Question

The equation of trajectory of a projectile in a vertical planes is given by $y=ax-b{x}^2$ where $a$ and $b$ are constants and, $x$ and $y$ are the horizontal and vertical displacements of the particle from the point of projection.
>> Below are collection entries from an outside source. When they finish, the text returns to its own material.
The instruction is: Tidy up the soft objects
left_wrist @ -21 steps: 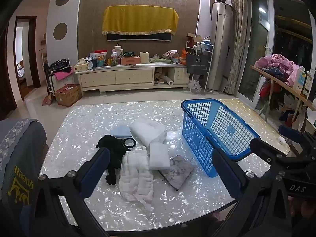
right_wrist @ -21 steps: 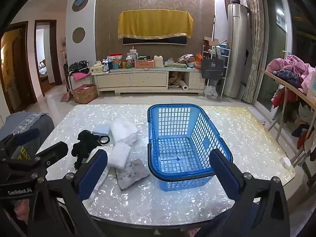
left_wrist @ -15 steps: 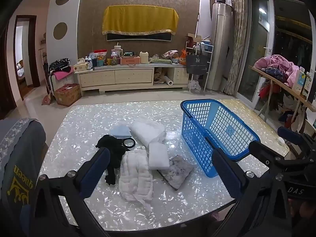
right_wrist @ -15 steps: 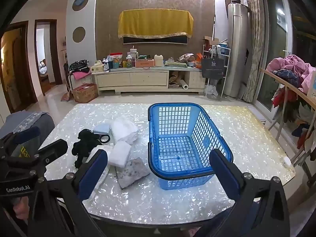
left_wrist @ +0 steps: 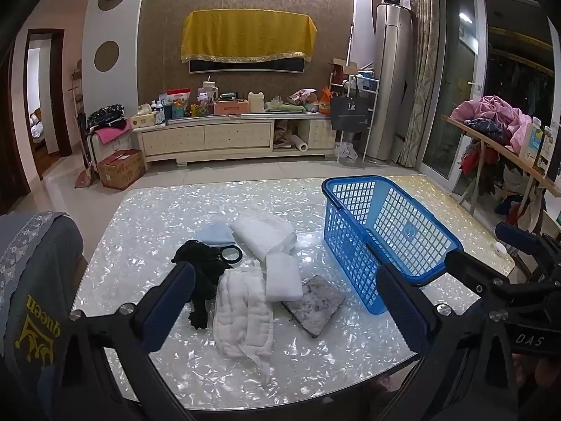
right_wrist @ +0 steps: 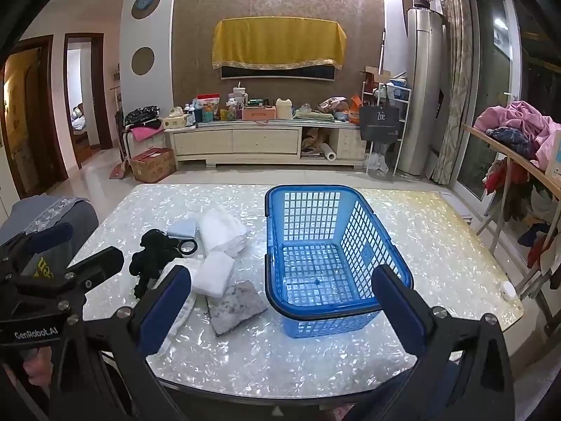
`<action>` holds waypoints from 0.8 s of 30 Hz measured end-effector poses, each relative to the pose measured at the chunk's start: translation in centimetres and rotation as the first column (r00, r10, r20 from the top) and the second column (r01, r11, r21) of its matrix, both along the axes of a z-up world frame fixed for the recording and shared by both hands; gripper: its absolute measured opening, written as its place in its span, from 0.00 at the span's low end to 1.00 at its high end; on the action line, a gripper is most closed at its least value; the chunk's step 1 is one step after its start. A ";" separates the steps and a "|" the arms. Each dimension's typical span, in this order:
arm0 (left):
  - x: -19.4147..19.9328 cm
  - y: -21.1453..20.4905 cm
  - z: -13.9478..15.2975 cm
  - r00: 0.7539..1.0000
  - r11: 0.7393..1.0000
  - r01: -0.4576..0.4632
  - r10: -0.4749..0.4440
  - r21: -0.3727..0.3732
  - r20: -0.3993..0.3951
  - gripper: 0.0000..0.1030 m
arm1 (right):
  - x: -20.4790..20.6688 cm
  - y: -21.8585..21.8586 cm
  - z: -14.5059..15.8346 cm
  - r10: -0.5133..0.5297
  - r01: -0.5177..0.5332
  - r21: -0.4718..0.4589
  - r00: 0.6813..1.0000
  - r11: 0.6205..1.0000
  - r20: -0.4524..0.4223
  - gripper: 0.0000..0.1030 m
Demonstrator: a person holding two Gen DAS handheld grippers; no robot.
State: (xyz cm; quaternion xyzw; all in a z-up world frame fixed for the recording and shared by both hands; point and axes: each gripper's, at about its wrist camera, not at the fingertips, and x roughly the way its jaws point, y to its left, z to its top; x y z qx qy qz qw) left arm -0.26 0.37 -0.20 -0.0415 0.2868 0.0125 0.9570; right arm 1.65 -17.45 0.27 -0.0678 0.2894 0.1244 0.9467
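Soft things piled left of empty blue basket on table.
Left gripper and right gripper both spread wide, holding nothing, above near edge.

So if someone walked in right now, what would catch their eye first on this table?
Probably the bright blue basket, standing empty on the right half of the shiny white table. Next, the pile of soft things to its left: white towels, a white sponge, a black cloth and a grey pad. Both grippers, left gripper and right gripper, hover wide open at the near edge.
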 end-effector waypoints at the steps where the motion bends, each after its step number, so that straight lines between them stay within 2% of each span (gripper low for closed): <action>1: 0.0 0.1 0.0 1.000 1.000 0.000 0.000 -0.001 0.000 1.00 | 0.0 0.0 0.0 0.001 -0.001 0.000 1.000 1.000 -0.001 1.00; 24: 0.0 0.1 0.2 1.000 1.000 0.000 0.000 0.002 -0.003 1.00 | -0.3 0.1 -0.2 0.005 -0.005 0.006 1.000 1.000 -0.003 1.00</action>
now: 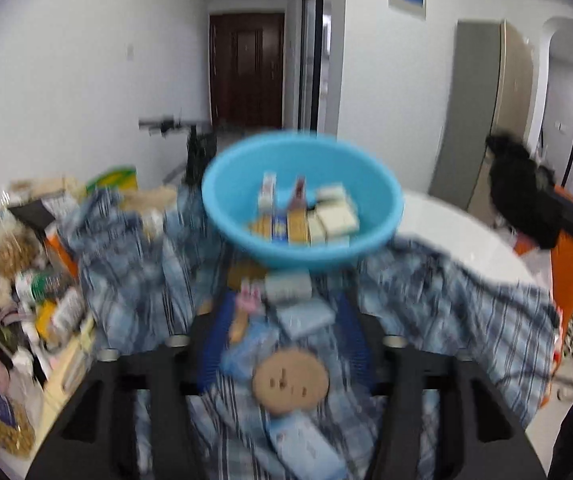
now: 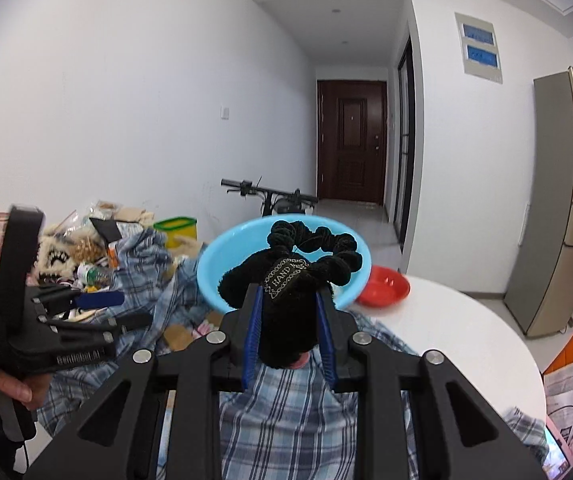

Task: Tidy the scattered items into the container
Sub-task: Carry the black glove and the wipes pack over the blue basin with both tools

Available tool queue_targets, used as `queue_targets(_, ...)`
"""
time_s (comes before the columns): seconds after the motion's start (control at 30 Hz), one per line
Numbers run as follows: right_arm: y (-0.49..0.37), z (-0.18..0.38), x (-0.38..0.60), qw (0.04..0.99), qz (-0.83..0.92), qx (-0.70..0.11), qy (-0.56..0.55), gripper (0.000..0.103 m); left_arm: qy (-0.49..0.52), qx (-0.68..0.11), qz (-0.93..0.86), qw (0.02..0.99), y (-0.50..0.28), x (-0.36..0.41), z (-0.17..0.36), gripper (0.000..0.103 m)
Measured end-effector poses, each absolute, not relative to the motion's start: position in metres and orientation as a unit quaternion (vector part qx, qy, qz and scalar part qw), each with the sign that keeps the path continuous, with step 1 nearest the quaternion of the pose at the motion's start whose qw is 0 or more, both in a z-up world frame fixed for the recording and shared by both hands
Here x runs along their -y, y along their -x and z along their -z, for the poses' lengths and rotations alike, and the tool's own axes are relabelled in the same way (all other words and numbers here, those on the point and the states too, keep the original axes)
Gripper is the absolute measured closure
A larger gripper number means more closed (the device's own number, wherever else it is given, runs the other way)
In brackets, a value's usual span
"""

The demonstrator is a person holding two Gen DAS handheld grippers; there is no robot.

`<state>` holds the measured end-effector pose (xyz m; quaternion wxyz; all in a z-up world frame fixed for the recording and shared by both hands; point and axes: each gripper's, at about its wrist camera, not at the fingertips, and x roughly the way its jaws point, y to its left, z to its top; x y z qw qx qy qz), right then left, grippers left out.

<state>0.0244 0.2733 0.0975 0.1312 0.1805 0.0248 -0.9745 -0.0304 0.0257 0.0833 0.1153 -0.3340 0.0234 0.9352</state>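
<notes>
The blue basin (image 1: 382,200) stands on a plaid cloth (image 1: 466,300) and holds several small boxes (image 1: 326,216). My left gripper (image 1: 284,304) is open just in front of it, its blue pads apart over loose items on the cloth: a round brown disc (image 1: 290,380), a pale blue packet (image 1: 306,316) and a grey roll (image 1: 286,284). Nothing is pressed between the pads. My right gripper (image 2: 289,300) is shut on a black fluffy scrunchie (image 2: 314,248) with a "HAND MADE" label, held in front of the basin (image 2: 222,268). The left gripper (image 2: 126,310) shows at the left of the right wrist view.
A heap of bags, bottles and packets (image 1: 26,280) fills the table's left side. A red bowl (image 2: 384,290) sits right of the basin on the white round table (image 2: 466,340). A green-rimmed tub (image 2: 176,230) and a scooter (image 2: 270,196) stand behind. A hand (image 2: 2,388) holds the left gripper.
</notes>
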Motion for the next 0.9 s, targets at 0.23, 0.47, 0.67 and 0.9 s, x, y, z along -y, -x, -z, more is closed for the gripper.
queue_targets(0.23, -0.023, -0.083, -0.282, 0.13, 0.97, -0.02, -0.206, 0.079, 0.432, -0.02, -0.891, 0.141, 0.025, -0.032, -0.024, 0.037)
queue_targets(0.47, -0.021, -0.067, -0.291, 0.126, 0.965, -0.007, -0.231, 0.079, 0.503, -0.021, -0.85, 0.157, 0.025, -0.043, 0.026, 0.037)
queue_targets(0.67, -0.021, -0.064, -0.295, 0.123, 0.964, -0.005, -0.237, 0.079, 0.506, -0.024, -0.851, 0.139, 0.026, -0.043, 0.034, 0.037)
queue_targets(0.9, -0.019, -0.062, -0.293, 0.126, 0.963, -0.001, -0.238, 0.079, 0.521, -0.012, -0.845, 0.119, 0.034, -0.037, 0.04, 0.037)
The angle of projection of projectile from the horizontal is

• A. ${\tan }^{-1}\left[\frac{1}{b}\right]$
• B. ${\tan }^{-1}\left[\frac{a}{b}\right]$
• C. ${\tan }^{-1}\left[2\alpha \right]$
• D. ${\tan }^{-1}\left[a\right]$

Answer 1

The correct option is D

${\tan }^{-1}\left[a\right]$

Step 1: Given data

The equation of trajectory is $y=ax-b{x}^2$

Step 2: Find the angle of projection of the projectile from the horizontal

Compare the equation of trajectory of the projectile motion of a particle with the given equation of trajectory

$$\begin{gathered} \Rightarrow ax-b{x}^2=x\tan \theta -\frac{g}{2u^2{\cos }^2\theta }{x}^2 \\ \Rightarrow a=\tan \theta \\ \Rightarrow \theta ={\tan }^{-1}a \end{gathered}$$

Hence, option D is correct.